- **WORK TO BE COMPLETED**
Only the count is needed. Count the lines below with the word "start" in them.

- **RECORDED DATA**
+++

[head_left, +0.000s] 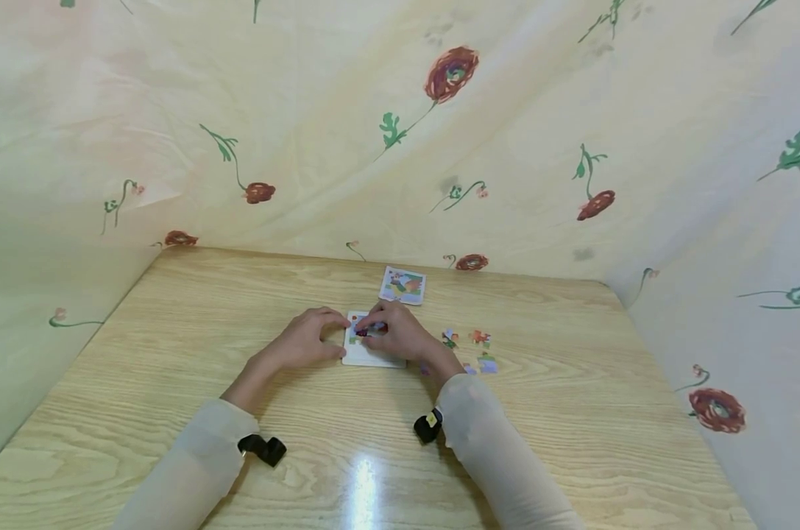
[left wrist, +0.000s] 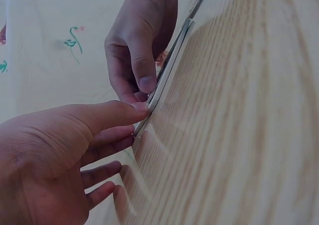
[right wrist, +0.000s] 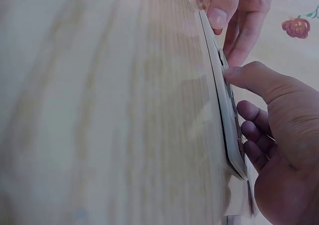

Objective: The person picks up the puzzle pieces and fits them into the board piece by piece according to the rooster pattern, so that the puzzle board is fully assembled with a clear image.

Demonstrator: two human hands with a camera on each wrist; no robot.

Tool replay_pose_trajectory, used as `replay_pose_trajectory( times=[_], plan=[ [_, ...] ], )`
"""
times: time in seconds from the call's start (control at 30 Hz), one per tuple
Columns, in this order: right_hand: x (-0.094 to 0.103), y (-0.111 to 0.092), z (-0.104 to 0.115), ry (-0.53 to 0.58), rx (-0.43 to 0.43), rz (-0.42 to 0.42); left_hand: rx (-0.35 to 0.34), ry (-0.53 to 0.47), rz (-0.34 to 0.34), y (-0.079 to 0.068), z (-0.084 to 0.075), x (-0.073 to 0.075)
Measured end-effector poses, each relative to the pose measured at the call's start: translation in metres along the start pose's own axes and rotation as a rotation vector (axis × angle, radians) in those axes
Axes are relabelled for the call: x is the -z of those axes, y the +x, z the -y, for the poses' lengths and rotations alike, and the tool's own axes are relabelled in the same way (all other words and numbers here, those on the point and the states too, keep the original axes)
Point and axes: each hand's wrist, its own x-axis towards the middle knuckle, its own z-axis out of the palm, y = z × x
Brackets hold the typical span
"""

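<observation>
A small white jigsaw puzzle board (head_left: 376,358) lies flat on the table, partly filled with coloured pieces. My left hand (head_left: 305,338) holds the board's left edge, its index finger near the far corner and its thumb near the front one. Over the board, my right hand (head_left: 400,333) pinches a dark-coloured puzzle piece (head_left: 362,332) between thumb and fingers, low on the left part. In the right wrist view, the right thumb (right wrist: 239,74) is right at the board's top face. The right hand hides much of the picture.
Behind the board lies a square picture card (head_left: 402,285). Several loose puzzle pieces (head_left: 487,363) lie to its right, some partly behind the right wrist. The wooden table (head_left: 274,276) meets a flower-printed cloth (head_left: 307,147) at the back and sides.
</observation>
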Motion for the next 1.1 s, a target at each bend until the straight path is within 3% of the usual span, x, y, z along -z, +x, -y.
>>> replay_pose_trajectory(
  times=[0.93,1.1],
  plan=[
    [-0.004,-0.0008,-0.0014,-0.047,-0.014,-0.003,-0.004,0.013,0.001,-0.0009,0.0,0.0005],
    [-0.0039,-0.0016,-0.0008,-0.036,-0.032,0.003,0.023,-0.012,0.004,-0.0014,-0.0019,0.0]
  ],
)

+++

- **RESULT OF THE TASK**
2